Clinical Pharmacology Department, Faculty of Medicine, Zagazig University, Zagazig, Egypt.
Medical Biochemistry Department, Faculty of Medicine, Zagazig University, Zagazig, Egypt.
Sci Rep. 2022 Oct 20;12(1):17554. doi: 10.1038/s41598-022-22095-2.
Myocardial injury influenced by cisplatin (Cis) is a compelling reason to hunt out a treatment modality to overcome such a threat in cisplatin-treated patients.
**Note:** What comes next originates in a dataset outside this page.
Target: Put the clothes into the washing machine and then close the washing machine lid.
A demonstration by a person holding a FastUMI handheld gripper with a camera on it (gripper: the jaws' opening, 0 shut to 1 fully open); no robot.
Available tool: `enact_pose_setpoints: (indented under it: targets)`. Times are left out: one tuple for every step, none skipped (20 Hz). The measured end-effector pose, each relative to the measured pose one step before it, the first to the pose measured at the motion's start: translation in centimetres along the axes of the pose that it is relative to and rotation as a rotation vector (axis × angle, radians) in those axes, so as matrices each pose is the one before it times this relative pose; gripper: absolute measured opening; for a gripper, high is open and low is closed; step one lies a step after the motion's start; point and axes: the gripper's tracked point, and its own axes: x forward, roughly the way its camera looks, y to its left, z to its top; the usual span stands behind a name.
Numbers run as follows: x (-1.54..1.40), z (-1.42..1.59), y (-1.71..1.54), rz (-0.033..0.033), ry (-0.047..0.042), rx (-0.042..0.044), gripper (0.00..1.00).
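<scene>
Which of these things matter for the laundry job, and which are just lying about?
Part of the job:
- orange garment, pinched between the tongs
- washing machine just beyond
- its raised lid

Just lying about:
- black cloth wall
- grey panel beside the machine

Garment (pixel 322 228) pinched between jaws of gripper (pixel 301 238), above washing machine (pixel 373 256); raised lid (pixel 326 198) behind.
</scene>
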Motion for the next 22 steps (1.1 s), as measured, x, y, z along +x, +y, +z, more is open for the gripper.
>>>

Breast Milk mesenchymal stem cells (Br-MSCs) are a non-invasive, highly reproducible source of stem cells. Herein, we investigate Br-MSCs' role in cardiotoxicity induced by cisplatin. Rats were divided into; control, Cis-treated (received 12 mg/kg single intraperitoneal injection), BrMSCs-treated (received single intraperitoneal injection of 0.5 ml sterilized phosphate-buffered saline containing 2 × 10 cells of Br-MSCs); metformin-treated (received 250 mg/kg/day orally) and BrMSCs + metformin + Cis treated groups. At the experiment end, serum creatine kinase (CK-MB) and cardiac troponin T (cTnT) activates were estimated, cardiac malondialdehyde (MDA), superoxide dismutase (SOD), interleukin-1ß (IL-1ß), tumor necrosis factor-α (TNF-α) levels were measured, cardiac expression of Bax and Bcl-2 and AMP-activated protein kinase (AMPK), as well as heart histopathology, were evaluated. Study results showed that Cis explored acute cardiotoxicity evidenced by deteriorated cardiac indices, induction of oxidative stress, and inflammation with myocardium histological alterations. Treatment with Br-MSCs restored heart function and structure deteriorated by Cis injection. The antioxidant/anti-inflammatory/anti-apoptotic results of Br-MSCs were supported by AMPK activation denoting their protective role against cisplatin-induced cardiac injury. These results were superior when metformin was added to the treatment protocol.
顺铂(Cis)引起的心肌损伤是寻找治疗方法以克服顺铂治疗患者中这种威胁的重要原因。 母乳间充质干细胞(Br-MSCs)是一种非侵入性、高度可复制的干细胞来源。 在此,我们研究 Br-MSCs 在顺铂诱导的心肌毒性中的作用。 将大鼠分为对照组、Cis 处理组(接受 12mg/kg 单次腹腔注射)、BrMSCs 处理组(接受 0.5ml 灭菌磷酸盐缓冲盐水(含 2×10个 Br-MSCs 细胞)单次腹腔注射);二甲双胍处理组(每天口服 250mg/kg)和 BrMSCs+二甲双胍+Cis 处理组。 在实验结束时,估计血清肌酸激酶(CK-MB)和心肌肌钙蛋白 T(cTnT)的激活,测量心脏丙二醛(MDA)、超氧化物歧化酶(SOD)、白细胞介素-1β(IL-1β)、肿瘤坏死因子-α(TNF-α)的水平,评估 Bax 和 Bcl-2 以及 AMP 激活蛋白激酶(AMPK)在心脏中的表达,以及心脏组织病理学。 研究结果表明 Cis 引起了急性心肌毒性,表现为心脏指数恶化、氧化应激和炎症诱导以及心肌组织学改变。 Br-MSCs 治疗恢复了 Cis 注射引起的心脏功能和结构恶化。 AMPK 激活支持 Br-MSCs 的抗氧化/抗炎/抗细胞凋亡作用,表明它们在对抗顺铂诱导的心脏损伤方面具有保护作用。 当将二甲双胍添加到治疗方案中时,这些结果更加优越。